Kim et al. [126] proposed an interpolation by Kriging or Inverse Distance Weighting (IDW) to obtain the irradiance at the site of interest. Then, the data are restructured through grouping by similarity to forecast PV energy from irradiance and NWP data, from 12 to 52 h ahead. The authors used a multi-step strategy to achieve their objectives. In the forecasting step, four algorithms were used: Gradient Boosting Machine, Gaussian Process Regression, Random Forest and Bootstrap Aggregating. The four standard algorithms mentioned are evaluated and compared by selecting the best of four model ensembles proposed in the framework. Probabilistic analysis was then performed to improve forecasting accuracy by selecting the most suitable criteria: error observations, graphical model, conditional distribution, sampling, and irradiation scenarios (with irradiation referring to the integral of solar irradiance during a given time interval).
In [28], PV power forecasting is completed in two steps: a preliminary forecast is predicted using a SARIMAX model with PV power plant, meteorological, and air pollutant measurements as inputs; then, this same forecast is used as input to an LSTM network, together with the variables obtained from the satellite and NWP data to obtain a final forecast.
In the works found [28,124,125,126], the final prediction is based on previous predictions obtained with other methods. The approach presented by [126] is more robust, as it uses an ensemble of methods and evaluates, through probabilistic metrics, the cost of using an interpolation method in the pre-processing. It is observed that using more than one processing method could drastically improve the results, as hybrid methodologies leverage the strengths of different models for accomplishing a common objective.

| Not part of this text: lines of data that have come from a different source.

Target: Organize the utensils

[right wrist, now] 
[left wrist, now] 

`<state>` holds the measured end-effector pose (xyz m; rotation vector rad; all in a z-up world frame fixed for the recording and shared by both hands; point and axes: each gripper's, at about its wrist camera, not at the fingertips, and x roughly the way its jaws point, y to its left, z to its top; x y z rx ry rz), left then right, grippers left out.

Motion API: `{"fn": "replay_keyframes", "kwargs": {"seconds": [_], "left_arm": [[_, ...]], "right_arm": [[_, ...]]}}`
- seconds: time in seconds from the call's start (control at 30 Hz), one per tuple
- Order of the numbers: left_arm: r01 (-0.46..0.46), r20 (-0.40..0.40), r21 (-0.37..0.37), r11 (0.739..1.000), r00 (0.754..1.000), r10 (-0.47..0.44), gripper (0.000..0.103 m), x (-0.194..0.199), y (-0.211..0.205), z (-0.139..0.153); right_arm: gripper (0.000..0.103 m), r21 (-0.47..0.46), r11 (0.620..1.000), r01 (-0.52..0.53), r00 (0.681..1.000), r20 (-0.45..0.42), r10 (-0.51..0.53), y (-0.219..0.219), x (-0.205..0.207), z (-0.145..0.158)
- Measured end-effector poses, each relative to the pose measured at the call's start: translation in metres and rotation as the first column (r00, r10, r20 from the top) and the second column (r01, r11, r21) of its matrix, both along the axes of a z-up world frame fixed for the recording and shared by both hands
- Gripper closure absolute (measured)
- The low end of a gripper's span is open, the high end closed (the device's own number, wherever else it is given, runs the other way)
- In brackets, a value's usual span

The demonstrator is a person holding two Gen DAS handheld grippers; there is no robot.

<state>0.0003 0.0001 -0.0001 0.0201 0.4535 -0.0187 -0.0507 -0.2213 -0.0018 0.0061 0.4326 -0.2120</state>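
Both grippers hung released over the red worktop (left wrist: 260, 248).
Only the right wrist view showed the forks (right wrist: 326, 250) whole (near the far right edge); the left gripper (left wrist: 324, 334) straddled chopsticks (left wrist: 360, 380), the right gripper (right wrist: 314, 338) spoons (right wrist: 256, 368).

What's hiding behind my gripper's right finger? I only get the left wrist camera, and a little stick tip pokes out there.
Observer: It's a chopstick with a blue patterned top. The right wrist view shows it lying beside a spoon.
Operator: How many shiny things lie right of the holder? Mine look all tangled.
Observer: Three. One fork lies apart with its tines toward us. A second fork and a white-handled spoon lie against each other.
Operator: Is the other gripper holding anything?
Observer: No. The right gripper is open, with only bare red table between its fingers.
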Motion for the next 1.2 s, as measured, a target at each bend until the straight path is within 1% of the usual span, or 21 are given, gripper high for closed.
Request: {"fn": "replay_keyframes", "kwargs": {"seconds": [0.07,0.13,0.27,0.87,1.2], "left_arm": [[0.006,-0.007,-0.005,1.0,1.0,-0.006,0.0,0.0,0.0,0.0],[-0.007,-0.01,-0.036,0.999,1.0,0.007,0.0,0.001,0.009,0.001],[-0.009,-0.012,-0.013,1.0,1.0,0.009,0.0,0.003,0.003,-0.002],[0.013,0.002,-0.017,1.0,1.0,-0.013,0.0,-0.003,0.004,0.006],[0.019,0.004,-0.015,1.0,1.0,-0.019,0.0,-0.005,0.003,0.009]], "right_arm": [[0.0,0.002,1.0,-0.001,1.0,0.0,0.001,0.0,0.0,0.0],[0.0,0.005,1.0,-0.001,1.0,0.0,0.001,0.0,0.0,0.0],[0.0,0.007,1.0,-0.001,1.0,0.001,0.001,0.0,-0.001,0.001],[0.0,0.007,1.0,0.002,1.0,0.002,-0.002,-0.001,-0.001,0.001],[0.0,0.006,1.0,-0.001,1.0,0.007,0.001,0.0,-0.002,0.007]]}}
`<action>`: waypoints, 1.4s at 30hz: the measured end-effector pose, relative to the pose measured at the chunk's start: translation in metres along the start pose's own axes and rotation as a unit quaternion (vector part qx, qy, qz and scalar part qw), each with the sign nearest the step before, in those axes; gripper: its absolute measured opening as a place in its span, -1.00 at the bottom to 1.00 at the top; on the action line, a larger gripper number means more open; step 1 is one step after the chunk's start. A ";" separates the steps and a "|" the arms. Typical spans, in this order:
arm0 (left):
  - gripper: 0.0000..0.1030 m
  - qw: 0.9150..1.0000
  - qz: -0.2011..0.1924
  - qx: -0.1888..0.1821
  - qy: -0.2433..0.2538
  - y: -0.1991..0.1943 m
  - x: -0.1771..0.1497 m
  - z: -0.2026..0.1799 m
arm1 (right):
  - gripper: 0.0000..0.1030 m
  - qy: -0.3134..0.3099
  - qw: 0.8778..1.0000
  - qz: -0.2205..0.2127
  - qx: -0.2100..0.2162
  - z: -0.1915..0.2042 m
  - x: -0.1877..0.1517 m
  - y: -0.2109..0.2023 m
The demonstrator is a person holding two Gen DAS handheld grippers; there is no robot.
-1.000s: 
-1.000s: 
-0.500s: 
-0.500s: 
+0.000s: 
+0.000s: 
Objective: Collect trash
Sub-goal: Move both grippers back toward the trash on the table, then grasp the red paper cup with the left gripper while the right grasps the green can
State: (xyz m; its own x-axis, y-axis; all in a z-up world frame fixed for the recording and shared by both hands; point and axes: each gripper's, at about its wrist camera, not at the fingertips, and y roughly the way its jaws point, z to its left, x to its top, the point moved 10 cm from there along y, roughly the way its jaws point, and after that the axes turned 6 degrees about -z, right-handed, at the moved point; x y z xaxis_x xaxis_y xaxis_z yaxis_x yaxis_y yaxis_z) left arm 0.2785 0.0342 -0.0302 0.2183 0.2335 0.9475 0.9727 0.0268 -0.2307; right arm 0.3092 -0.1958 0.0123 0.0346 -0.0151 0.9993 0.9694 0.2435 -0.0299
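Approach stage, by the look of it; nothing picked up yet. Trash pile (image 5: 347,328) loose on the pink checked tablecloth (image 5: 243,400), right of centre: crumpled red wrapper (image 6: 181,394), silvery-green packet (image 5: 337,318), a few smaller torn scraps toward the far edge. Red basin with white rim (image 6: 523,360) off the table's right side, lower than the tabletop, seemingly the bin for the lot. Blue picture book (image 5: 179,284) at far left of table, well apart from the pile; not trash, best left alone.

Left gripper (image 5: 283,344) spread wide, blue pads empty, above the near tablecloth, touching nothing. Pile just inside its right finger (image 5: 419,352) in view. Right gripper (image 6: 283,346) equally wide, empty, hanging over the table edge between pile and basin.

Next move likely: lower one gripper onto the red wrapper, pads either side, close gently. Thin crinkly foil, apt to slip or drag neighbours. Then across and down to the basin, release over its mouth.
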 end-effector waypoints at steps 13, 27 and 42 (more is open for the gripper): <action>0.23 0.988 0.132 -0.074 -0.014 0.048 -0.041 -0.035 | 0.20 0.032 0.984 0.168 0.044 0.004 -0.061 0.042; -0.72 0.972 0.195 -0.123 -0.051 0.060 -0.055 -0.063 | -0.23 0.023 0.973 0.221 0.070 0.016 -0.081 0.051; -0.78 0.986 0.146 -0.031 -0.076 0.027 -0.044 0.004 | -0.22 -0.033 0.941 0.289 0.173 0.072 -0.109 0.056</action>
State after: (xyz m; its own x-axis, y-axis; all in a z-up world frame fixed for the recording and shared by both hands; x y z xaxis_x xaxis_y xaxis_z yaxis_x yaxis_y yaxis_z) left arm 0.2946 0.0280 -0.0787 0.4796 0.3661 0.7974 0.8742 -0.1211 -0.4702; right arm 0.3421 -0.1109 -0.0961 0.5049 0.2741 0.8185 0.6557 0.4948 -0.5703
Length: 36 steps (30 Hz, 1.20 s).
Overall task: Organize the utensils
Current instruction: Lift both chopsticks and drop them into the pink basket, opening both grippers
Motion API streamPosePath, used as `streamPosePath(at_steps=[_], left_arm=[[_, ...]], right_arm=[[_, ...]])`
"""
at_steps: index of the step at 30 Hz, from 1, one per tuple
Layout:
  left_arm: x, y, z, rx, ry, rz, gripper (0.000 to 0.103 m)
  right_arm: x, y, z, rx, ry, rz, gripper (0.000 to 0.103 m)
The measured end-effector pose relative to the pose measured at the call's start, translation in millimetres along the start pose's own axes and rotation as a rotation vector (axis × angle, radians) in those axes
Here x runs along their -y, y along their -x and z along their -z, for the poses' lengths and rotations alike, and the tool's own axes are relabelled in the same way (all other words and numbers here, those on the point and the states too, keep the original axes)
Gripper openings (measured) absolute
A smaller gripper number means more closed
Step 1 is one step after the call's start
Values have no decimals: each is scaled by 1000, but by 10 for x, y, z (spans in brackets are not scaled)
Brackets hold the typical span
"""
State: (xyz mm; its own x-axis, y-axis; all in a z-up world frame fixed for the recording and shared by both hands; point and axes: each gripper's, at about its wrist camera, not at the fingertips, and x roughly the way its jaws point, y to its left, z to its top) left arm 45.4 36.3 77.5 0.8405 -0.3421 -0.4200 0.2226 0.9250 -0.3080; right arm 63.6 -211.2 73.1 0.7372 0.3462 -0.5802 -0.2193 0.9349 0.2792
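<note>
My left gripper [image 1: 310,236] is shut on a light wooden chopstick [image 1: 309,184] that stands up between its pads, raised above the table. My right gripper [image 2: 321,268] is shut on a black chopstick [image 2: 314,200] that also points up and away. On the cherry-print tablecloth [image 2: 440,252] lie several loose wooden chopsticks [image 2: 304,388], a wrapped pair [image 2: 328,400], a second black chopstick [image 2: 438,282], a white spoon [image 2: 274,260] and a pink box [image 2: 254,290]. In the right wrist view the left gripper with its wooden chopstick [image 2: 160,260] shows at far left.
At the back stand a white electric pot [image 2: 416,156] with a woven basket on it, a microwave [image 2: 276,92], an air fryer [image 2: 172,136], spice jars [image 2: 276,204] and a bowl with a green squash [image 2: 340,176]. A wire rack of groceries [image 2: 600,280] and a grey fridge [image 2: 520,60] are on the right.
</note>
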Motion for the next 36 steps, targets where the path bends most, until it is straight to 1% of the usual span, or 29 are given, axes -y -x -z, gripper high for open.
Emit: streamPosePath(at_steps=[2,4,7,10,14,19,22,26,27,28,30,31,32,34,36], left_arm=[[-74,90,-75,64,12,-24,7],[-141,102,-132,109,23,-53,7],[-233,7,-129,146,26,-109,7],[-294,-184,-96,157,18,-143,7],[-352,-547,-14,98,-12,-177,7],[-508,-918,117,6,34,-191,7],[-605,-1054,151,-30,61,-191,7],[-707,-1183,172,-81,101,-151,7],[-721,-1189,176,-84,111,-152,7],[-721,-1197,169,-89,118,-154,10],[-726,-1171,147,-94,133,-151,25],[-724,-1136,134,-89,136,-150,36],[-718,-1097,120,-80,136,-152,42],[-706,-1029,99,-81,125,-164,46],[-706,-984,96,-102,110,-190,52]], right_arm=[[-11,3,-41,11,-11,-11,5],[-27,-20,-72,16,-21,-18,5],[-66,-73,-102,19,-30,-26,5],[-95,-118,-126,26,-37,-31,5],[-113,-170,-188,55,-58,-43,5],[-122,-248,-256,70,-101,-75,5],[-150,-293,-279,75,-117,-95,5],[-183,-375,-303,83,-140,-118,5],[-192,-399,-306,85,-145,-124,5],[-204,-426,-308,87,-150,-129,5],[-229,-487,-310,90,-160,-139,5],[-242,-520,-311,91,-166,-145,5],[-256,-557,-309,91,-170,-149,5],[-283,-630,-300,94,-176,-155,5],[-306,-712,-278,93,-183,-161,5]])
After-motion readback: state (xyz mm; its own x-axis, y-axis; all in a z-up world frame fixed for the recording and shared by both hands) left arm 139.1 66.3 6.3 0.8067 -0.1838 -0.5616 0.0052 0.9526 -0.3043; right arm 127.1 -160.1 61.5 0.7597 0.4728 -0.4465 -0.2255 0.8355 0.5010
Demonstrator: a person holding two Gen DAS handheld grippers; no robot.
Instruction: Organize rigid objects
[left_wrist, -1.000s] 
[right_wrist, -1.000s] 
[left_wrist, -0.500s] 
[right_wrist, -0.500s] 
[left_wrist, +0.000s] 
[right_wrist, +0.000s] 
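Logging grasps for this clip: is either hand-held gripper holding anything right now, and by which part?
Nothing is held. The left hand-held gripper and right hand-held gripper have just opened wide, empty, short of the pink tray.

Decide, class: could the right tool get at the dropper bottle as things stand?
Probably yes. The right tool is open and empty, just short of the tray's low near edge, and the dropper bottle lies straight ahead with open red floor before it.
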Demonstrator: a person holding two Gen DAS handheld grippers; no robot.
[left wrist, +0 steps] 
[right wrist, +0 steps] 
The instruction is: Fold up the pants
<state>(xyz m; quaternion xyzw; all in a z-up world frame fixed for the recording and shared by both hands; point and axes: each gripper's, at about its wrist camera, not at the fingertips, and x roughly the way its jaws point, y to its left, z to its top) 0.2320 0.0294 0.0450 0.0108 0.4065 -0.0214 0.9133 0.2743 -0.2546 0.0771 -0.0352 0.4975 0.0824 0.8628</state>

It was identified that few works have applied hybrid methods in applications where the spatial characteristic is highlighted through the use of information from neighbors.
Table 6. Summary of available literature (2018–2021) for the application of hybrid methods regarding spatio-temporal solar forecasting applications.
Table 6. Summary of available literature (2018–2021) for the application of hybrid methods regarding spatio-temporal solar forecasting applications.
ReferenceYearModelLocationData SourceTime ResolutionForecast HorizonArea
[124]2018Naïve Bayes Classifier, KrigingSouth KoreaGHI (in situ),
PV
1 h24 hN.D.
[125]2019Naïve Bayes Classifier, KrigingSouth KoreaGHI (in situ),
PV
1 h24 hN.D.
[126]2021Ensemble variations
(GBM + GPR + RF + BAG)
South KoreaGHI (in situ),
PV, NWP
1 h12–52 hN.D.
[28]2021SARIMAX-LSTMSouth
Korea
GHI (in situ),
GHI (satellite),
PV, NWP
1 h3 hN.D.
Abbreviations. GBM: Gradient Boosting Machine; GPR: Gaussian Process Regression; RF: Random Forest; BAG: Bootstrap Aggregating; SARIMAX: Seasonal Auto-Regressive Integrated Moving Average with eXogenous factors; N.D.: not disclosed.

4. Discussion

Throughout this section, various nuances of the analyzed content and observed trends are highlighted and discussed.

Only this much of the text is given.